Genome organization of ambiviruses and their putative RdRP palm subdomains. (A) Schematic representation of the genome organization of TuAmV1 and TuAmV2. ORFs are represented by green (ORFB) and orange (ORFA) arrows. (B) Alignment of conserved motifs of canonical viral RdRPs and ORFA proteins of ambiviruses. RdRPs were retrieved from alignment by Gorbalenya et al. (2002) and aligned using Clustal Omega.
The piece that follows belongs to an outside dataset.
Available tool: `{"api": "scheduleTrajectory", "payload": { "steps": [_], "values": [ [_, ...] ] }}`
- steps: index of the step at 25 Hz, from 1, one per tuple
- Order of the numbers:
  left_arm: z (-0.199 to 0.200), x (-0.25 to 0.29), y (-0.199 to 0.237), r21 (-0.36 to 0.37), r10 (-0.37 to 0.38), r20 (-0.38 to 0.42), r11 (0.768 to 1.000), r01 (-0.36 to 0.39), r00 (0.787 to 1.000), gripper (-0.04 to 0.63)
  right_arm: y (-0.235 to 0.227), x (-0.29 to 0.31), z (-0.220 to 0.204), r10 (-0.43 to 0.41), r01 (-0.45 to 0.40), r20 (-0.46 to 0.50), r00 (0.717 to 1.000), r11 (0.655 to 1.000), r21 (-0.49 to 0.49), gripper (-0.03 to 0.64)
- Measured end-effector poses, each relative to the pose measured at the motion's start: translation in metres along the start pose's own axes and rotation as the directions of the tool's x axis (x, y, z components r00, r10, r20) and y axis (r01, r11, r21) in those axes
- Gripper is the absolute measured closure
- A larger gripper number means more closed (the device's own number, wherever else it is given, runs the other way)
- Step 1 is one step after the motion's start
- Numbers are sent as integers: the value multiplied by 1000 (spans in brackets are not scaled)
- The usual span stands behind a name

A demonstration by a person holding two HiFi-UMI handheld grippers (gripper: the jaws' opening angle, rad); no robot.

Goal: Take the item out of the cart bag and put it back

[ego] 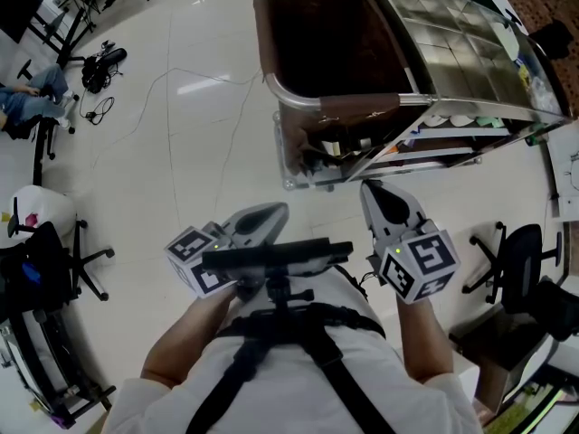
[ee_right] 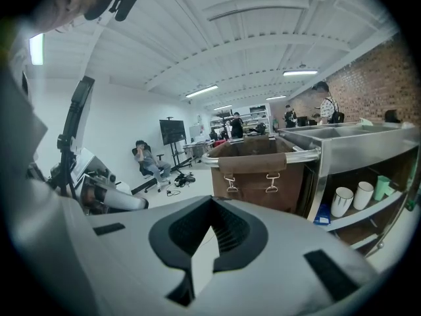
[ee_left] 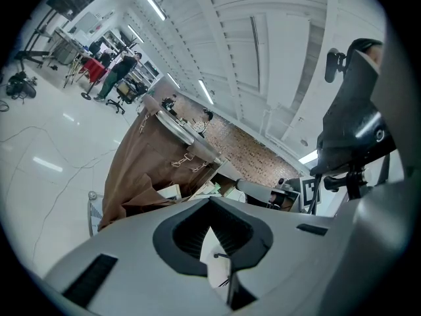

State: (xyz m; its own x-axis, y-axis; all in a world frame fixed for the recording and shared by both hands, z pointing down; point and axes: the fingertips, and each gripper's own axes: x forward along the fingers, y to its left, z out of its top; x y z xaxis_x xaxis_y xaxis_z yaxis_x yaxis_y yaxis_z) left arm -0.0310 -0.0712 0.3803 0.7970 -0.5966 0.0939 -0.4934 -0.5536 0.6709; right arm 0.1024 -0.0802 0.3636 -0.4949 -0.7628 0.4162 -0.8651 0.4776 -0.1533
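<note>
Left tongs (ego: 268,215) closed, nothing between them; right tongs (ego: 378,195) closed too, also empty. Both are held low in front of the person's chest, tips pointing toward the cart (ego: 452,34), not touching it. The brown cart bag (ego: 357,107) hangs open-topped on the cart's near end, just ahead of the tongs. The bag's inside is dark, so the item can't be made out. White mugs (ee_right: 342,201) stand on the cart's lower shelf.

cart bag (ego: 360,108) — dark inside, contents unseen
</note>
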Motion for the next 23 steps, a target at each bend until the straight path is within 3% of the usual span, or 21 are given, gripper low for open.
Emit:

Conserved domains A, B, and C were selected from the alignment and sequences were aligned again on Clustal adding the ORFA sequences of ambiviruses discovered in the present study. Results were displayed on MEGA6. Canonical motifs are surrounded by the red rectangles with conserved residues marked by the red arrows. The putative motifs and conserved amino acids of ambiviruses surrounded by the black squares and black arrows indicate conserved residues. The sequences used for the alignment are as follows: tobacco vein mottling virus (TVMV, 8247947); feline calicivirus F9 (FCVF9, 130538); infectious flacherie virus (InFV, 3025415); Drosophila C virus (DCV, 2388673); human poliovirus type 3 Leon strain (PV3L, 130503); rice tungro spherical virus (RTSV, 9627951); cowpea severe mosaic virus (CPSMV, 549316); TuAmV1 (MN793991); TuAmV2 (MN793992); TuAmV5 (MN793996); TuAmV3 (MN793994); CeAmV1 (MN793993); and TuAmV4 (MN793994).

Figure 7.

Northern blot analysis of total RNA extracted from ORM fungal strains harboring ambiviruses. A: ORM fungal strains O4, O7, and O10, of which the latter was infected by TuAmV1. The probes used for TuAmV1 are presented at the bottom of each panel. Film was exposed to the membrane for 24 h. The blue arrow points to the position of the single specific band hybridizing with the probe. Dotted black arrows point to unspecific hybridization to rRNAs. (B) ORM fungal strains O4 and O7 of which the former hosts CeAmV1. Film was exposed to the membrane for 12 h. The left end panel was hybridized first with probe B2 and subsequently with a ToBRFV probe (S1) that can be used as standard for RNA size (6.3 Kb for the genomic RNA and 0.7 kb for subgenomic RNA2). In this panel a black arrow points to the position of ToBRFV genomic RNA and subgenomic RNA2, a blue arrow to the putative CeAmV1 genomic RNA and the red arrow to the position of the putative CeAmV1 dimer. Dotted black arrows point to the position of cross hybridizing rRNA. In both (A) and (B), lower panels are methylene blue-stained membranes rRNA loadings. Mock is RNA extracted from a mock inoculated tomato plant. At the top of each panel is a schematic representation of the position of the run-off transcript probes with codes that identify their orientation. In black, sense-oriented transcripts that hybridize with minus sense anti-genomic RNA intermediate. In red, antisense-oriented transcripts that hybridize with plus sense genomic RNA.